• **PROBLEM STATEMENT**
All of the data that follows should be written out exactly.

• **GIVEN DATA**
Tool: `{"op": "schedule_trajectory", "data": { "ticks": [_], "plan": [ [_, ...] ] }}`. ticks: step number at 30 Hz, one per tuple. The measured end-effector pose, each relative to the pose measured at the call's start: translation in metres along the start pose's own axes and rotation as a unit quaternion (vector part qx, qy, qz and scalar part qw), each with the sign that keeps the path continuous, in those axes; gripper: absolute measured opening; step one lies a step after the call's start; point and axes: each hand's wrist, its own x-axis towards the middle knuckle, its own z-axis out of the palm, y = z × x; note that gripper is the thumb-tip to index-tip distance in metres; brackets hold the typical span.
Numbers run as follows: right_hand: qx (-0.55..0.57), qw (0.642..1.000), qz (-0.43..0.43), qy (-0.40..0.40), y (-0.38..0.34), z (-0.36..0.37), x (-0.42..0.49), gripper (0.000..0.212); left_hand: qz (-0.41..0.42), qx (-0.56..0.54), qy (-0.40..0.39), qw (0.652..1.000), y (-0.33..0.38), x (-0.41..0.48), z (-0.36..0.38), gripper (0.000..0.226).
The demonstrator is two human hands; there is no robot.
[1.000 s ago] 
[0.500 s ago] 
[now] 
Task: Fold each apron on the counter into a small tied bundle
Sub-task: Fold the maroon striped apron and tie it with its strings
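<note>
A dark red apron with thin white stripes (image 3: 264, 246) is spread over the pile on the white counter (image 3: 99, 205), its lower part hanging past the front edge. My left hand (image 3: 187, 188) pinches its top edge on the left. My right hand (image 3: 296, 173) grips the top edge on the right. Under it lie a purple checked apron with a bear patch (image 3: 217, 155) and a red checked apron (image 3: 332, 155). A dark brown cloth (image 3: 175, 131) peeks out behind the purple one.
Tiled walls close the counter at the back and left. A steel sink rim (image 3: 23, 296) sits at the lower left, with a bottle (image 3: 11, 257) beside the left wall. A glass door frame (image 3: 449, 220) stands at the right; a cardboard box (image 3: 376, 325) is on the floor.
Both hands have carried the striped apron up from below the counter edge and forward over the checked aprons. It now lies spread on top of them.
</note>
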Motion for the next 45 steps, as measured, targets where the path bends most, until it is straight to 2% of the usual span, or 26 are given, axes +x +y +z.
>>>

• **REPLY**
Tool: `{"op": "schedule_trajectory", "data": { "ticks": [_], "plan": [ [_, ...] ] }}`. ticks: step number at 30 Hz, one per tuple. The measured end-effector pose, each relative to the pose measured at the call's start: translation in metres along the start pose's own axes and rotation as a unit quaternion (vector part qx, qy, qz and scalar part qw), each with the sign that keeps the path continuous, in those axes; gripper: absolute measured opening; step one lies a step after the call's start; point and axes: each hand's wrist, its own x-axis towards the middle knuckle, its own z-axis out of the palm, y = z × x; note that gripper is the thumb-tip to index-tip distance in metres; brackets hold the typical span.
Numbers run as follows: right_hand: qx (-0.55..0.57), qw (0.642..1.000), qz (-0.43..0.43), qy (-0.40..0.40), y (-0.38..0.34), z (-0.36..0.37), x (-0.42..0.49), gripper (0.000..0.212); left_hand: qz (-0.41..0.42), qx (-0.56..0.54), qy (-0.40..0.39), qw (0.652..1.000), y (-0.33..0.38), x (-0.41..0.48), z (-0.36..0.38), gripper (0.000..0.226).
The demonstrator is two human hands; there is no robot.
[1.000 s ago] 
[0.500 s ago] 
[now] 
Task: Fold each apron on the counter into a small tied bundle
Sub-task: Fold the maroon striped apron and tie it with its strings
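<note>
A dark red apron with thin white stripes (image 3: 264, 246) is spread over the pile on the white counter (image 3: 99, 205), its lower part hanging past the front edge. My left hand (image 3: 187, 188) pinches its top edge on the left. My right hand (image 3: 296, 173) grips the top edge on the right. Under it lie a purple checked apron with a bear patch (image 3: 217, 155) and a red checked apron (image 3: 332, 155). A dark brown cloth (image 3: 175, 131) peeks out behind the purple one.
Tiled walls close the counter at the back and left. A steel sink rim (image 3: 23, 296) sits at the lower left, with a bottle (image 3: 11, 257) beside the left wall. A glass door frame (image 3: 449, 220) stands at the right; a cardboard box (image 3: 376, 325) is on the floor.
Both hands have carried the striped apron up from below the counter edge and forward over the checked aprons. It now lies spread on top of them.
</note>
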Motion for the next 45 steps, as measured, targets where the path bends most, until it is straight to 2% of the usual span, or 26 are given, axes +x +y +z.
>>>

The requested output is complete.